Hipotecas pendientes. Si la vivienda tiene una hipoteca activa, aparecerá aquí, indicando la entidad acreedora y, en algunos casos, el importe original del préstamo (no necesariamente el capital pendiente actual, que hay que solicitar aparte al banco). Como vimos en el artículo sobre subrogación de hipoteca, esto no impide comprar la vivienda, pero sí exige decidir si la hipoteca se cancela con el dinero de la venta o si el comprador se subroga en ella.
Embargos. Si el propietario tiene deudas pendientes con Hacienda, la Seguridad Social, un banco (por un préstamo distinto a la hipoteca de la vivienda) o cualquier otro acreedor que haya obtenido una resolución judicial o administrativa a su favor, puede aparecer un embargo anotado sobre el inmueble. Esta es una de las red flags más serias: comprar una vivienda con un embargo no cancelado puede suponer que, aunque tú hayas pagado de buena fe, el acreedor tenga derecho a ejecutar esa deuda sobre el inmueble en el futuro. Si aparece un embargo, la compra solo debería avanzar una vez que quede acreditado que se cancelará antes o en el mismo acto de la firma, normalmente con parte del precio de venta.
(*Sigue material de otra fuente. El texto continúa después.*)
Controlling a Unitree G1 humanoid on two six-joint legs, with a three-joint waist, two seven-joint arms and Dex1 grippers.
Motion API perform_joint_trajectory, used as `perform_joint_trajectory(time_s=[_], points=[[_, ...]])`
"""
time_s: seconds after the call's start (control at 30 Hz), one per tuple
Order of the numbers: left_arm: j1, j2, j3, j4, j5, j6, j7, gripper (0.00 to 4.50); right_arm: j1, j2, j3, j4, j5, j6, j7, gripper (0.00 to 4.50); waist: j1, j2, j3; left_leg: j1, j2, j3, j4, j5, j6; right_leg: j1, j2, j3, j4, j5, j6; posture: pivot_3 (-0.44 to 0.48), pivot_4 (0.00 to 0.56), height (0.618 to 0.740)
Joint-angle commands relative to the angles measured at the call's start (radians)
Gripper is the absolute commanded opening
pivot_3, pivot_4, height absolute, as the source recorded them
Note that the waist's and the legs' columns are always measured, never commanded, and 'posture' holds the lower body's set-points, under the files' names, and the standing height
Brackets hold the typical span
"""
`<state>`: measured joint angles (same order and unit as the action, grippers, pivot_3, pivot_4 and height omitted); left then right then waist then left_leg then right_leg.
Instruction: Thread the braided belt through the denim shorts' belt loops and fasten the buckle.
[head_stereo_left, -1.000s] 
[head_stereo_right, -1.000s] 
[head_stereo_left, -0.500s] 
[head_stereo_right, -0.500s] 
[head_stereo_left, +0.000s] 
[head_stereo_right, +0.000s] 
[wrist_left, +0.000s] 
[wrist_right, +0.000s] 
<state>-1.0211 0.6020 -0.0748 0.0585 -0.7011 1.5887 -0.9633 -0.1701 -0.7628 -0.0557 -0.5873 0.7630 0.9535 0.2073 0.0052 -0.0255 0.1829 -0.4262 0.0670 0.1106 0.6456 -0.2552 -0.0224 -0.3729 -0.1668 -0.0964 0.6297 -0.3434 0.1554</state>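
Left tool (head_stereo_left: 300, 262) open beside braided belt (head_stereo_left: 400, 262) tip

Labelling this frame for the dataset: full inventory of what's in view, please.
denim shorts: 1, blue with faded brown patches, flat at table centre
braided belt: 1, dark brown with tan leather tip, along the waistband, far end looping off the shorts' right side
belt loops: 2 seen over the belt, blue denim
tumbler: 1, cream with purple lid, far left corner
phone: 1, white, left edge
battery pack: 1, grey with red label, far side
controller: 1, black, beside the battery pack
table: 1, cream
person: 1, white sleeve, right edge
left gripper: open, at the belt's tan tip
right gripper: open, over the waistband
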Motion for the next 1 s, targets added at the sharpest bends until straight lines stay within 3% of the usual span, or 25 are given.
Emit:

Servidumbres. Son derechos que limitan el uso pleno de la propiedad en beneficio de un tercero: por ejemplo, el derecho de paso de un vecino a través de tu parcela, o una servidumbre de vistas o de luces que impide determinadas construcciones futuras. No siempre son un problema grave, pero conviene entender exactamente qué implican antes de comprar, especialmente si afectan a tus planes de reforma o ampliación.
Afecciones fiscales. Es habitual encontrar una afección fiscal temporal derivada de una herencia o donación reciente sobre el inmueble, que garantiza el pago del impuesto correspondiente durante un plazo determinado (normalmente varios años). No suele impedir la compra, pero conviene entender que existe y verificar que el impuesto ya ha sido liquidado correctamente por los herederos o donatarios anteriores.
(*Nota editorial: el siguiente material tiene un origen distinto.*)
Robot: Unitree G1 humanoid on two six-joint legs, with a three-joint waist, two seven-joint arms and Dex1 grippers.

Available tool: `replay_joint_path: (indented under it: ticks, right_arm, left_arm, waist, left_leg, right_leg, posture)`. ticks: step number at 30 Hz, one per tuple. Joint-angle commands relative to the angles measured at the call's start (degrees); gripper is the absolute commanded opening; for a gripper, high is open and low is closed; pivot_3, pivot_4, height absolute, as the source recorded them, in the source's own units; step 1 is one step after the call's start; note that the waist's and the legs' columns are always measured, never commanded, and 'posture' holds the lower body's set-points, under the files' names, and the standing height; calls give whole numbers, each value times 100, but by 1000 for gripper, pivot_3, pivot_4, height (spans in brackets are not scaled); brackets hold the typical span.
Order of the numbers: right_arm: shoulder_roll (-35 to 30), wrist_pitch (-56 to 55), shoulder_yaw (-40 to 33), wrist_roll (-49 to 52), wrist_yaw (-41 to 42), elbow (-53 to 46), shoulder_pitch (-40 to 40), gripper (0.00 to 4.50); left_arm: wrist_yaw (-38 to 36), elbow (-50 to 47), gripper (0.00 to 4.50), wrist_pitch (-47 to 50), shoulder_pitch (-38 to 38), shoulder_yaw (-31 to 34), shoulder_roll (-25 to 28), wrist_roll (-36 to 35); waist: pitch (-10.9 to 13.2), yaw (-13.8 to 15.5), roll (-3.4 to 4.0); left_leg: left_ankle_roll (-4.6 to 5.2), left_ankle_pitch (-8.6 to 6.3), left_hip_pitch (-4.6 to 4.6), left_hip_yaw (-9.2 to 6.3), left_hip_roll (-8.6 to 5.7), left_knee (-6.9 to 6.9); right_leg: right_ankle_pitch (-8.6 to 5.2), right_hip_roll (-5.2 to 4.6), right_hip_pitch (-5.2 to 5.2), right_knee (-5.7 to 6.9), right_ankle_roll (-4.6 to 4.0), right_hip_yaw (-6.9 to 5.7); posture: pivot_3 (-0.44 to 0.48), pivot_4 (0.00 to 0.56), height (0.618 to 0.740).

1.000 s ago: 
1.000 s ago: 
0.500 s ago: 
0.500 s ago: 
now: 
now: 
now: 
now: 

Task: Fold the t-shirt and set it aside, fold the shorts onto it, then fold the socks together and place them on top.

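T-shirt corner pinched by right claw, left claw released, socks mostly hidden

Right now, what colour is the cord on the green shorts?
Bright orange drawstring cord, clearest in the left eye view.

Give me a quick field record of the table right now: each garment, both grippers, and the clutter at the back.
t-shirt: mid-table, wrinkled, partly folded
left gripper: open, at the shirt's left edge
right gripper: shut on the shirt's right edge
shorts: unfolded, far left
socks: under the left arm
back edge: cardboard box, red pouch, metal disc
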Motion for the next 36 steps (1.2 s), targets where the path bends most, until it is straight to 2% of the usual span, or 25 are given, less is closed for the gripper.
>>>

Anotaciones preventivas de demanda. Si existe un litigio judicial en curso relacionado con la propiedad del inmueble (por ejemplo, una disputa entre herederos, o una reclamación de nulidad de una compraventa anterior), puede aparecer anotado en este apartado. Es una señal de alarma muy seria: comprar un inmueble con un litigio activo sobre su titularidad puede significar comprar un problema legal que tardará años en resolverse, y en el peor de los casos, que acabes perdiendo la propiedad si el litigio se resuelve en tu contra.
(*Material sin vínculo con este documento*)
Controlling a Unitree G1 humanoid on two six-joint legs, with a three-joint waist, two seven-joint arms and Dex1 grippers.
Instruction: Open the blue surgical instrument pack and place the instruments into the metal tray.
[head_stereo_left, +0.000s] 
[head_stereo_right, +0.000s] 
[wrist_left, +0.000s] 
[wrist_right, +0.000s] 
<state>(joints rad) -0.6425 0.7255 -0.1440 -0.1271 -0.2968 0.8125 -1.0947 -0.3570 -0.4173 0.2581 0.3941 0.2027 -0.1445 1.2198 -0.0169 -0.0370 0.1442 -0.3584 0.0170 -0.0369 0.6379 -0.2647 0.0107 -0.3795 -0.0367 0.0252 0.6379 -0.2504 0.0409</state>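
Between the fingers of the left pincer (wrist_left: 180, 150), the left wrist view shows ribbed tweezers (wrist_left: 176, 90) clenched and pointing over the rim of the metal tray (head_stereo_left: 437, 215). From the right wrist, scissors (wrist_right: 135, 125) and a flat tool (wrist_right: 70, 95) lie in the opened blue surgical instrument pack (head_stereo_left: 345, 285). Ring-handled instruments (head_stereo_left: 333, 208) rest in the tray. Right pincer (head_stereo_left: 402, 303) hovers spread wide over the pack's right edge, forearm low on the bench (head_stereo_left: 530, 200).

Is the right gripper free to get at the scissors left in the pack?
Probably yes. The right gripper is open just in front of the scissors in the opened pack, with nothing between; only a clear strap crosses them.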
Qué revisar en la escritura de propiedad
Además de la nota simple, es recomendable pedir al vendedor una copia de la escritura de compraventa mediante la cual adquirió el inmueble, para completar la revisión:
Coherencia con la nota simple. La descripción del inmueble en la escritura debe coincidir con lo reflejado en el Registro; si hay diferencias relevantes, es señal de que puede haber trámites pendientes de actualización que conviene aclarar antes de comprar.
Forma de adquisición del vendedor. Si el vendedor adquirió el inmueble por herencia o donación, revisa que el impuesto correspondiente fue liquidado en su momento (relacionado con la afección fiscal mencionada antes), y que todos los herederos, si los hubo, quedaron correctamente reflejados en la titularidad actual.
Cláusulas específicas heredadas. En algunos casos, la escritura original puede incluir condiciones particulares (por ejemplo, una condición resolutoria pendiente de cumplimiento, si el vendedor todavía estaba pagando un precio aplazado a un vendedor anterior) que conviene entender antes de firmar tu propia compra.

Recomendación final
Aunque el notario tiene la obligación de verificar buena parte de esta información antes de autorizar la escritura de compraventa, esa revisión suele producirse en las últimas fases del proceso, cuando ya hay bastante compromiso (arras entregadas, plazos pactados con el vendedor) que hace más difícil echarse atrás sin coste. Pedir tu propia nota simple actualizada y revisarla con calma antes de firmar cualquier documento, idealmente con ayuda de un abogado si detectas algo que no entiendes del todo, te da mucho más margen de maniobra para negociar, exigir la resolución de cualquier problema antes de la firma, o directamente descartar la operación si las red flags detectadas son demasiado graves.